# [PROBLEM STATEMENT]
The listing below is to be written out word for word, minus its images.

++++++++++

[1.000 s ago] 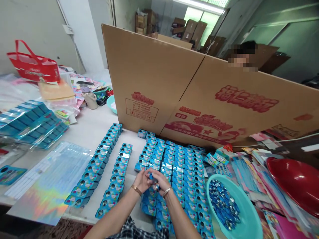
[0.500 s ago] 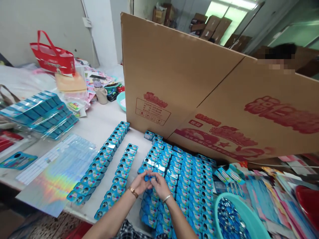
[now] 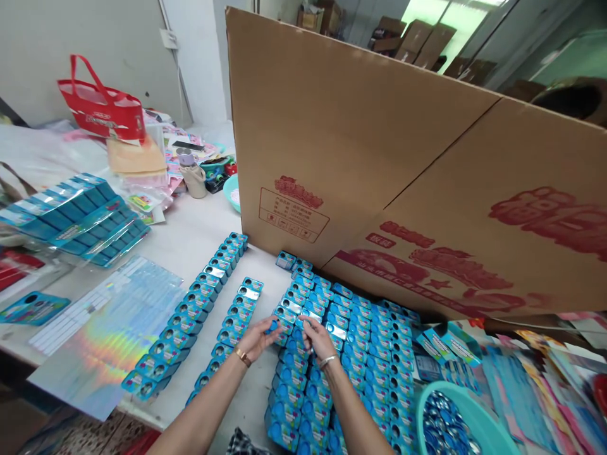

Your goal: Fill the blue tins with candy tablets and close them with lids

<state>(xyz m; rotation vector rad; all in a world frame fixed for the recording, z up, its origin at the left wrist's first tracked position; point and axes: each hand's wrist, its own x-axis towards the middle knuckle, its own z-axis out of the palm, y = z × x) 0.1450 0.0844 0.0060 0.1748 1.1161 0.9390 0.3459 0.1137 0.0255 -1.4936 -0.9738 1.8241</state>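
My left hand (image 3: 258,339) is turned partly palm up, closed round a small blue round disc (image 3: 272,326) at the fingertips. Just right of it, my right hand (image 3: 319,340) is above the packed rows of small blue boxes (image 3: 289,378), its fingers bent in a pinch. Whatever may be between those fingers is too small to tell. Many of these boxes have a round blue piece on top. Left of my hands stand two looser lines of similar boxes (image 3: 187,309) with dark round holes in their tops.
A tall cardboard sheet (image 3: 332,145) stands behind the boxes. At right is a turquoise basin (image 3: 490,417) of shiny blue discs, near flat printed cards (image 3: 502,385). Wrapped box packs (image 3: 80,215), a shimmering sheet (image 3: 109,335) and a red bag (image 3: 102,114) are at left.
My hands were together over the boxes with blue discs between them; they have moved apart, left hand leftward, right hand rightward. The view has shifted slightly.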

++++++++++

# [SOLUTION FOR THIS TASK]
[1.000 s ago] 
[0.500 s ago] 
[now] 

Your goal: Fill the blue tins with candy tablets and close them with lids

<state>(xyz m; rotation vector rad; all in a world frame fixed for the recording, z up, its origin at the left wrist's first tracked position; point and axes: each hand's wrist, its own x-axis towards the middle knuckle, its own z-axis out of the palm, y = z × x) 0.1450 0.0844 0.0060 0.1748 1.1161 0.9390 0.3459 0.1137 0.0255 -1.4936 -0.9738 1.8241</state>
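My left hand (image 3: 258,339) is turned partly palm up, closed round a small blue round disc (image 3: 272,326) at the fingertips. Just right of it, my right hand (image 3: 319,340) is above the packed rows of small blue boxes (image 3: 289,378), its fingers bent in a pinch. Whatever may be between those fingers is too small to tell. Many of these boxes have a round blue piece on top. Left of my hands stand two looser lines of similar boxes (image 3: 187,309) with dark round holes in their tops.
A tall cardboard sheet (image 3: 332,145) stands behind the boxes. At right is a turquoise basin (image 3: 490,417) of shiny blue discs, near flat printed cards (image 3: 502,385). Wrapped box packs (image 3: 80,215), a shimmering sheet (image 3: 109,335) and a red bag (image 3: 102,114) are at left.
My hands were together over the boxes with blue discs between them; they have moved apart, left hand leftward, right hand rightward. The view has shifted slightly.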

No additional output is expected for this exercise.